My son recently came home with a joke, “What did the banana say to the judge?” First, let’s look at a 2015 Supreme Court of Canada constructive dismissal decision.

In Potter v. New Brunswick Legal Aid Services Commission, the Supreme Court of Canada overturned lower court rulings and decided the employer constructively dismissed Mr. Potter.

David Potter was a lawyer. He was the Executive Director of the New Brunswick Legal Aid Services Commission.

He was to be Executive Director for seven years. In the first half of that term, the relationship between the parties deteriorated. 

They began negotiating buying out his employment contract.  

Mr. Potter took sick leave.

The Commission advised him he was administratively suspended, indefinitely, with pay. It did not tell him why. Someone else performed his duties. 

Unbeknownst to him, it was also taking steps to dismiss him for cause. Just in case negotiations fell through.

Mr. Potter claimed he was constructively dismissed. He commenced litigation.

The Commission said commencing litigation amounted to a resignation.  So, it offered him no severance.

The trial judge decided against Mr. Potter.

So did the Court of Appeal.  

He sought leave (permission) from the Supreme Court of Canada to hear his case.

It heard his case, and allowed his appeal.

In so doing, it clarified the law on constructive dismissal.

Two Branches of Constructive Dismissal

There are two types of constructive dismissal. 

The first is when an employer breaches an essential term of the employment contract.   

The second is when an employer engages in conduct over time that, taken together, more generally shows that it does not intend to be bound by the employment contract.   

1. Constructive Dismissal by Employer’s Breach of Contract

To determine if the first type of constructive dismissal has occurred, the analysis has two steps. 

The first step is to determine if the employer has breached an express or implied term of the employment contract.   

Implied terms are contractual terms that the parties have not expressly written into the contract, but are there by operation of law. The law implies certain basic terms to be present.  

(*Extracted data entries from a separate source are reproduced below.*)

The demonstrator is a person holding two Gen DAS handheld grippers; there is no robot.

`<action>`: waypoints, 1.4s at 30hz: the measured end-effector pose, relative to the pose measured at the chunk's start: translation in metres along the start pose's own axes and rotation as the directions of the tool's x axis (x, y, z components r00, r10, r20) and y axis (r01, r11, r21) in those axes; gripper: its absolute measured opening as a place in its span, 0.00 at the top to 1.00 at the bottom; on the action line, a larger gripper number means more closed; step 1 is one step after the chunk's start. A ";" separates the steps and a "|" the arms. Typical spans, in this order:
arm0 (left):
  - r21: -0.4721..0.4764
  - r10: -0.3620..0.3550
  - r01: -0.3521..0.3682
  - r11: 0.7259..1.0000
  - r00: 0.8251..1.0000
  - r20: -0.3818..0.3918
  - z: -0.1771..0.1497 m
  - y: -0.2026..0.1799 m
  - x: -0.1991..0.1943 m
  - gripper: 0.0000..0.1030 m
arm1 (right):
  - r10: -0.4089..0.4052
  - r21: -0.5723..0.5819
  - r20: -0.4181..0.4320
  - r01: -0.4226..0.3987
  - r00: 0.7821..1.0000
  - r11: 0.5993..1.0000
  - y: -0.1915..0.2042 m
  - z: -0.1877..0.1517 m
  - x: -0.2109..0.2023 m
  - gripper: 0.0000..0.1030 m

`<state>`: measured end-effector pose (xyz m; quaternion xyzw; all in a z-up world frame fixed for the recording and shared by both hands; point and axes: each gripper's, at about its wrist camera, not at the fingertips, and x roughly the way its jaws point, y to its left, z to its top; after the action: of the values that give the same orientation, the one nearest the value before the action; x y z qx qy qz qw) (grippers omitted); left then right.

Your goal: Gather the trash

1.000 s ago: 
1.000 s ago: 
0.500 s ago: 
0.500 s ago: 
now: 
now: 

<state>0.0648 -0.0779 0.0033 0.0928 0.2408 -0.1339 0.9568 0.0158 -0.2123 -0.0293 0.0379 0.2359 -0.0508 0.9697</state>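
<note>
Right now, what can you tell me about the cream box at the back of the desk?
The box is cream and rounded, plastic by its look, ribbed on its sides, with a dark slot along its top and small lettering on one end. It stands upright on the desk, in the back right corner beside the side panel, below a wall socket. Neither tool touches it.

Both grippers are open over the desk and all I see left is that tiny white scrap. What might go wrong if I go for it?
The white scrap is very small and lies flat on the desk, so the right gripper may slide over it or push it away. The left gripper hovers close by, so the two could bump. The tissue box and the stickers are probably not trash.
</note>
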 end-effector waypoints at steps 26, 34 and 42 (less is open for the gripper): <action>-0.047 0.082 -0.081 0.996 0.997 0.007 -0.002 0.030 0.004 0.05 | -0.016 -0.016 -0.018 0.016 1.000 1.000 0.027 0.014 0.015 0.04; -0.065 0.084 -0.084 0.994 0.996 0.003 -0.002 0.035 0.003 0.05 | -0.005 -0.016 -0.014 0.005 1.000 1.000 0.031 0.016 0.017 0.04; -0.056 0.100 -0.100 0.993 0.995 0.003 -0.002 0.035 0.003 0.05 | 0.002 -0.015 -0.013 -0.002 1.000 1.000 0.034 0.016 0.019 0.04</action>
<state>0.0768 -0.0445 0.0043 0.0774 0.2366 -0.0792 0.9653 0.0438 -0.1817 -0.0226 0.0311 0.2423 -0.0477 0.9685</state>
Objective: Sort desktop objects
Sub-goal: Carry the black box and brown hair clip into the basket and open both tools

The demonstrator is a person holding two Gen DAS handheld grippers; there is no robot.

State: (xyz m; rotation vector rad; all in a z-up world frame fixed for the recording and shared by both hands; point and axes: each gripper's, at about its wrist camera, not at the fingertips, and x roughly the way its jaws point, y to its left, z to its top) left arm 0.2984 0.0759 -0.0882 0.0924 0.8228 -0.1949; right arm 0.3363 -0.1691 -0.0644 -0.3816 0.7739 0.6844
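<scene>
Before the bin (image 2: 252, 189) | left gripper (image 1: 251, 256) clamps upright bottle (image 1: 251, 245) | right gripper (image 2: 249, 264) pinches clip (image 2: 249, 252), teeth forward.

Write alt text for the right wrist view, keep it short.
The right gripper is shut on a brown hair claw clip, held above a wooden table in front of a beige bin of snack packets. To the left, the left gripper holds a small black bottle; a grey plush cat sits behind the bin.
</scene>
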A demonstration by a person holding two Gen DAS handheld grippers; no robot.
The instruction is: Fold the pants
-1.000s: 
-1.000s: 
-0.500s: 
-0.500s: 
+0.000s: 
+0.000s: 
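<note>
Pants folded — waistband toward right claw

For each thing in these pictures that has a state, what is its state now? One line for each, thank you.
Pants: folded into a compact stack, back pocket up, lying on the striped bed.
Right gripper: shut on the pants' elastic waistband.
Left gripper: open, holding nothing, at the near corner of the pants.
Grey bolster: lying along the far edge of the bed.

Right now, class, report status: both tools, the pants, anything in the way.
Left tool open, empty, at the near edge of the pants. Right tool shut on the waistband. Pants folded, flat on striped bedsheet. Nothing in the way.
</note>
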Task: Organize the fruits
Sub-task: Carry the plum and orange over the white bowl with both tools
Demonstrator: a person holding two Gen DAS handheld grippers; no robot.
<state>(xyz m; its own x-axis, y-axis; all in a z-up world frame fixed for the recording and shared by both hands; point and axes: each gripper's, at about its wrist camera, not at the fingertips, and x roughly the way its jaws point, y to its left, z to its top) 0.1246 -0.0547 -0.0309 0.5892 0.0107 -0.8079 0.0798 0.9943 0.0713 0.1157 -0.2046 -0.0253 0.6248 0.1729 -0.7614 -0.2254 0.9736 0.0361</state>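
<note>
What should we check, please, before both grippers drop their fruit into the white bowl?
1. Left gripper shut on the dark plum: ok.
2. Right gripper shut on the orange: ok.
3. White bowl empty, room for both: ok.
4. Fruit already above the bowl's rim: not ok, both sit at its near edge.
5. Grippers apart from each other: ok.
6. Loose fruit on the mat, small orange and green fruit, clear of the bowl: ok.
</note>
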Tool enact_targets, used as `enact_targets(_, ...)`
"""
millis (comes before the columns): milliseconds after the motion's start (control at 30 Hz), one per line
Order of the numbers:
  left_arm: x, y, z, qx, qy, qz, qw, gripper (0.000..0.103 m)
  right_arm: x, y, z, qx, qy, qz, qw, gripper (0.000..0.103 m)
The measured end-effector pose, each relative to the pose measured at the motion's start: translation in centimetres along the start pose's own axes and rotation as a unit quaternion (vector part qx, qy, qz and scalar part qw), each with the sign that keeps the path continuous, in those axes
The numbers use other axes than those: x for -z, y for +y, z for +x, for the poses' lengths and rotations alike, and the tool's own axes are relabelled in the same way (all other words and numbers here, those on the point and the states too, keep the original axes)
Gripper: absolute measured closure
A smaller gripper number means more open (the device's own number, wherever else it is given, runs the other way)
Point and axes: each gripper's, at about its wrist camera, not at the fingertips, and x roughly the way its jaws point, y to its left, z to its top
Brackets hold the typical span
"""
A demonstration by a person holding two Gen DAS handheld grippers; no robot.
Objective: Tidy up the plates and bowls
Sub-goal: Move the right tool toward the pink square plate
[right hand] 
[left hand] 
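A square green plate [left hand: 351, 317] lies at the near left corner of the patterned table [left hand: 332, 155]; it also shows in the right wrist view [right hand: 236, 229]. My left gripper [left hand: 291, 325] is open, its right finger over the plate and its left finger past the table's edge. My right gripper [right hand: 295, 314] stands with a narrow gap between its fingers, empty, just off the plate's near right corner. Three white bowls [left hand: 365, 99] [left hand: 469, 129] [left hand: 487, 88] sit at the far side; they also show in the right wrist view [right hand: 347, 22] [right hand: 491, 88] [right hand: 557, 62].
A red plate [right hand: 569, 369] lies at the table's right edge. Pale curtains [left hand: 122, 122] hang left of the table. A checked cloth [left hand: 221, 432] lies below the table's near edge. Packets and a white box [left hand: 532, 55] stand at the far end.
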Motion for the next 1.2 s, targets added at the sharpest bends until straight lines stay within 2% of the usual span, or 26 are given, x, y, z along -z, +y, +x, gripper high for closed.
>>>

One example of a term implied into all employment contracts is a requirement that employers will conduct themselves in good faith and deal fairly with employees, including at the time of dismissal.

An employer’s attempt to unilaterally change an important term of the employment contract, which is detrimental to the employee, can amount to this type of constructive dismissal.

However, if the contract authorizes the change, or the employee consents to or acquiesces in it, then the change will not breach the contract and will not be constructive dismissal.

The second step is to determine if that breach substantially altered an essential term of the contract.  

At this stage, the court must ask whether, at the time of the breach, a reasonable person in the same situation as the employee would have felt that the essential terms of the employment contract were being substantially changed.

Where an employer suspends an employee, the burden shifts to the employer to show that the suspension is reasonable or justified.

2. Constructive Dismissal by Employer’s Conduct Showing Intention Not to be Bound

The other way an employee can be constructively dismissed is if the employer has treated the employee in such a way as to make continued employment intolerable.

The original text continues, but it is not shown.